Stein describes it as movement conservatism's "intellectual infrastructure" -- multiple-issue, non-profit, tax-exempt, and supposedly non-partisan. The apparatus includes think tanks, policy institutes, media-harassment enterprises, as well as litigation firms that file lawsuits to impose their ideological templates on the law.
They mastermind the machinery of radical politics, policy, and regulations. They include campus-based centers of scholarship, student associations, and scores of publications. The shorthand of their faith is well known: less government, generous tax cuts for the privileged, privatization or elimination of Social Security and Medicare, rollbacks of environmental safeguards, major curbs on the public's right to go to court, and a laissez-faire free market system unfettered by regulations or public-interest accountability. Bush campaigns to advance the ideological agenda of the right, and the radical front in turn campaigns for Bush.
In the early 1970s, when the movement was spawned, most of the seed funding came from a relative handful of private foundations established by far-right industrialists and inherited wealth.
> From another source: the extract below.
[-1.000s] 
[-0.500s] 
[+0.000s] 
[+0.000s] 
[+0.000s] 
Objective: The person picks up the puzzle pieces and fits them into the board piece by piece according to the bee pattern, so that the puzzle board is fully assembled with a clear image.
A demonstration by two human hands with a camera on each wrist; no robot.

They included, most notably, the Lynde and Harry Bradley Foundation of Milwaukee, the John M. Olin Foundation of New York City, the quartet of foundations controlled by Richard Mellon Scaife of Pittsburgh, the Smith Richardson Foundation (Vicks), the Castle Rock Foundation (Coors beer), and the Koch family foundations (energy).
Today, the right's funding base has hugely expanded. The NCRP now identifies a total of 79 private foundations that make grants to right-wing political action groups. The NCRP estimates that those foundations granted some $253 million to the 350 activist organizations between 1999 and 2001 alone.
Scores of for-profit corporations add millions more to the funding stream. These include Time-Warner, Altria (Philip Morris), AT&T, Microsoft, Pfizer, Eli Lilly and other members of the pharmaceutical industry, the two titans of the military-industrial complex Boeing and Lockheed Martin, as well as telecommunications, banking, real estate, and financial interests. Precise information on corporate contributions to tax exempt organizations is scarce since the IRS does not require their public disclosure.
The NCRP report concludes that the right-wing domain these billions has built has "undoubtedly helped advance, market, and strengthen the conservative agenda in all policy realms," from international relations and so-called "preventive" war-making, to a raft of domestic issues.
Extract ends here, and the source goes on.